Requirement>
All of the data must be printed exactly; please include every line.

Extracted data entries:
=-=-=

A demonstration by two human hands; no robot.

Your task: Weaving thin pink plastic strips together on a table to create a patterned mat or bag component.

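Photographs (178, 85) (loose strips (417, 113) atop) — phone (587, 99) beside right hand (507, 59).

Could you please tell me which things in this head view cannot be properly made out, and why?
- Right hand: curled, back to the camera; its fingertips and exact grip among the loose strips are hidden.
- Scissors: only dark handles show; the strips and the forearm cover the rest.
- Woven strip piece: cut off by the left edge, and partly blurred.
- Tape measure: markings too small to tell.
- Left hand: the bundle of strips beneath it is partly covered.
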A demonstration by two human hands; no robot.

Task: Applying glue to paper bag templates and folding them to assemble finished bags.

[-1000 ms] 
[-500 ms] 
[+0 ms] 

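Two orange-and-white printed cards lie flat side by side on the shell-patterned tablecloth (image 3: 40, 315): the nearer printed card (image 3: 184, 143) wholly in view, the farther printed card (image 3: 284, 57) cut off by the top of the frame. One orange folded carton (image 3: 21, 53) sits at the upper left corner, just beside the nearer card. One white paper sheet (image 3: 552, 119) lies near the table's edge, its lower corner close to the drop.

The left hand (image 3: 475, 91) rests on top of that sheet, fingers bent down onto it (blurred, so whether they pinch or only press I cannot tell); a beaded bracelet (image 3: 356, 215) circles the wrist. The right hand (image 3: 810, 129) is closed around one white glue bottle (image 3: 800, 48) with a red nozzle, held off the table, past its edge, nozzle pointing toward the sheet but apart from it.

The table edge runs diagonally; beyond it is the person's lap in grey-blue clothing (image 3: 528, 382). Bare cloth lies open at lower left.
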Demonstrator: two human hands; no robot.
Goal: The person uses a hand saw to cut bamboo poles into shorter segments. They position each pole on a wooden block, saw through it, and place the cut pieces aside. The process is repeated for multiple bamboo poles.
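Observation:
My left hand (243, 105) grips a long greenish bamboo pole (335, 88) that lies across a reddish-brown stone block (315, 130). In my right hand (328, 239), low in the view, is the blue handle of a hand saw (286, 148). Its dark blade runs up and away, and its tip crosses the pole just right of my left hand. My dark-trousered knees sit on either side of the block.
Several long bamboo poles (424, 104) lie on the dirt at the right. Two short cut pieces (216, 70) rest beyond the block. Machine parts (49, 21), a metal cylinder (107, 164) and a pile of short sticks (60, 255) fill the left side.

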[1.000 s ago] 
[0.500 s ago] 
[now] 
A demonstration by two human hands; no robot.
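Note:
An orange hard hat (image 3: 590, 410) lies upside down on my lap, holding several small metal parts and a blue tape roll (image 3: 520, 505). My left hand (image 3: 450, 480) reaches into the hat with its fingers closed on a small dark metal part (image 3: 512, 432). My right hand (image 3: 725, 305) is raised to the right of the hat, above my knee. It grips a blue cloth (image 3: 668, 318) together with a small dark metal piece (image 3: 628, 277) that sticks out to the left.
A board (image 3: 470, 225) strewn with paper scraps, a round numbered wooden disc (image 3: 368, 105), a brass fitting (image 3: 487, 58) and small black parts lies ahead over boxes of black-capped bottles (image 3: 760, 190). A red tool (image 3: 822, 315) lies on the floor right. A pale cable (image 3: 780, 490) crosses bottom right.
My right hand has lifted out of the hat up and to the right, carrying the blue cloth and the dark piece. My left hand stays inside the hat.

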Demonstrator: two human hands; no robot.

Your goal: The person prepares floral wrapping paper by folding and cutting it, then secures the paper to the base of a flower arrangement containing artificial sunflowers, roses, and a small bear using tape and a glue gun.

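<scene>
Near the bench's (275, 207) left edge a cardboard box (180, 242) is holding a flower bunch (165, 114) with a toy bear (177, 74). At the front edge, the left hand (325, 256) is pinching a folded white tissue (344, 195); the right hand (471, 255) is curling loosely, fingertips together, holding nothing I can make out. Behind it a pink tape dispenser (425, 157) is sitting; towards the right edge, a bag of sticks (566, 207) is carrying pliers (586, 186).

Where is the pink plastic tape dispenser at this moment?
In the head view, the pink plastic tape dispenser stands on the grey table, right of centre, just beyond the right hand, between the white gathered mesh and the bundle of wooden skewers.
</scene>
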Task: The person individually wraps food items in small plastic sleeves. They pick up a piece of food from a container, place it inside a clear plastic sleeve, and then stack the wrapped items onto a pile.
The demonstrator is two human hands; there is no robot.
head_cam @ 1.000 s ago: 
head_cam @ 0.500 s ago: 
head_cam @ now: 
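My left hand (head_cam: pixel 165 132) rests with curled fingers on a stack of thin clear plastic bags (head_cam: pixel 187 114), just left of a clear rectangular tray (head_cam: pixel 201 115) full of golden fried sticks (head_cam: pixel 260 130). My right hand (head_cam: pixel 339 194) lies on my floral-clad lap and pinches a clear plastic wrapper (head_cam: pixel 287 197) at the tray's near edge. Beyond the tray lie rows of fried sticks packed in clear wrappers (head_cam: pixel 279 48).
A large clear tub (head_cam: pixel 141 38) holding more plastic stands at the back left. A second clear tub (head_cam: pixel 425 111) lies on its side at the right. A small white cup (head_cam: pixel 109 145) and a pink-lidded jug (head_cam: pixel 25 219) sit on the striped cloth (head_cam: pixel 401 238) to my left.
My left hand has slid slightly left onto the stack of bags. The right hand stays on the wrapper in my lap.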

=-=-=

Answer section>
A demonstration by two human hands; no robot.

Your task: Weaving thin pink plastic strips together on a table to create a patterned mat or bag component.

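Photographs (178, 85) (loose strips (417, 113) atop) — phone (587, 99) beside right hand (507, 59).

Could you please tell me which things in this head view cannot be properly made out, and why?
- Right hand: curled, back to the camera; its fingertips and exact grip among the loose strips are hidden.
- Scissors: only dark handles show; the strips and the forearm cover the rest.
- Woven strip piece: cut off by the left edge, and partly blurred.
- Tape measure: markings too small to tell.
- Left hand: the bundle of strips beneath it is partly covered.
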A demonstration by two human hands; no robot.

Task: Applying glue to paper bag templates and folding them to assemble finished bags.

[-1000 ms] 
[-500 ms] 
[+0 ms] 

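Two orange-and-white printed cards lie flat side by side on the shell-patterned tablecloth (image 3: 40, 315): the nearer printed card (image 3: 184, 143) wholly in view, the farther printed card (image 3: 284, 57) cut off by the top of the frame. One orange folded carton (image 3: 21, 53) sits at the upper left corner, just beside the nearer card. One white paper sheet (image 3: 552, 119) lies near the table's edge, its lower corner close to the drop.

The left hand (image 3: 475, 91) rests on top of that sheet, fingers bent down onto it (blurred, so whether they pinch or only press I cannot tell); a beaded bracelet (image 3: 356, 215) circles the wrist. The right hand (image 3: 810, 129) is closed around one white glue bottle (image 3: 800, 48) with a red nozzle, held off the table, past its edge, nozzle pointing toward the sheet but apart from it.

The table edge runs diagonally; beyond it is the person's lap in grey-blue clothing (image 3: 528, 382). Bare cloth lies open at lower left.
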Demonstrator: two human hands; no robot.
Goal: The person uses a hand saw to cut bamboo poles into shorter segments. They position each pole on a wooden block, saw through it, and place the cut pieces aside. The process is repeated for multiple bamboo poles.
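Observation:
My left hand (243, 105) grips a long greenish bamboo pole (335, 88) that lies across a reddish-brown stone block (315, 130). In my right hand (328, 239), low in the view, is the blue handle of a hand saw (286, 148). Its dark blade runs up and away, and its tip crosses the pole just right of my left hand. My dark-trousered knees sit on either side of the block.
Several long bamboo poles (424, 104) lie on the dirt at the right. Two short cut pieces (216, 70) rest beyond the block. Machine parts (49, 21), a metal cylinder (107, 164) and a pile of short sticks (60, 255) fill the left side.
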
[1.000 s ago] 
[0.500 s ago] 
[now] 
A demonstration by two human hands; no robot.
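Note:
An orange hard hat (image 3: 590, 410) lies upside down on my lap, holding several small metal parts and a blue tape roll (image 3: 520, 505). My left hand (image 3: 450, 480) reaches into the hat with its fingers closed on a small dark metal part (image 3: 512, 432). My right hand (image 3: 725, 305) is raised to the right of the hat, above my knee. It grips a blue cloth (image 3: 668, 318) together with a small dark metal piece (image 3: 628, 277) that sticks out to the left.
A board (image 3: 470, 225) strewn with paper scraps, a round numbered wooden disc (image 3: 368, 105), a brass fitting (image 3: 487, 58) and small black parts lies ahead over boxes of black-capped bottles (image 3: 760, 190). A red tool (image 3: 822, 315) lies on the floor right. A pale cable (image 3: 780, 490) crosses bottom right.
My right hand has lifted out of the hat up and to the right, carrying the blue cloth and the dark piece. My left hand stays inside the hat.
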
Demonstrator: two human hands; no robot.

Your goal: The person prepares floral wrapping paper by folding and cutting it, then secures the paper to the base of a flower arrangement containing artificial sunflowers, roses, and a small bear using tape and a glue gun.

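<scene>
Near the bench's (275, 207) left edge a cardboard box (180, 242) is holding a flower bunch (165, 114) with a toy bear (177, 74). At the front edge, the left hand (325, 256) is pinching a folded white tissue (344, 195); the right hand (471, 255) is curling loosely, fingertips together, holding nothing I can make out. Behind it a pink tape dispenser (425, 157) is sitting; towards the right edge, a bag of sticks (566, 207) is carrying pliers (586, 186).

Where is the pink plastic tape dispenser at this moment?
In the head view, the pink plastic tape dispenser stands on the grey table, right of centre, just beyond the right hand, between the white gathered mesh and the bundle of wooden skewers.
</scene>
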Task: The person individually wraps food items in small plastic sleeves. They pick up a piece of food from a container, place it inside a clear plastic sleeve, and then stack the wrapped items onto a pile.
The demonstrator is two human hands; there is no robot.
head_cam @ 1.000 s ago: 
head_cam @ 0.500 s ago: 
head_cam @ now: 
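My left hand (head_cam: pixel 165 132) rests with curled fingers on a stack of thin clear plastic bags (head_cam: pixel 187 114), just left of a clear rectangular tray (head_cam: pixel 201 115) full of golden fried sticks (head_cam: pixel 260 130). My right hand (head_cam: pixel 339 194) lies on my floral-clad lap and pinches a clear plastic wrapper (head_cam: pixel 287 197) at the tray's near edge. Beyond the tray lie rows of fried sticks packed in clear wrappers (head_cam: pixel 279 48).
A large clear tub (head_cam: pixel 141 38) holding more plastic stands at the back left. A second clear tub (head_cam: pixel 425 111) lies on its side at the right. A small white cup (head_cam: pixel 109 145) and a pink-lidded jug (head_cam: pixel 25 219) sit on the striped cloth (head_cam: pixel 401 238) to my left.
My left hand has slid slightly left onto the stack of bags. The right hand stays on the wrapper in my lap.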

This output is finished.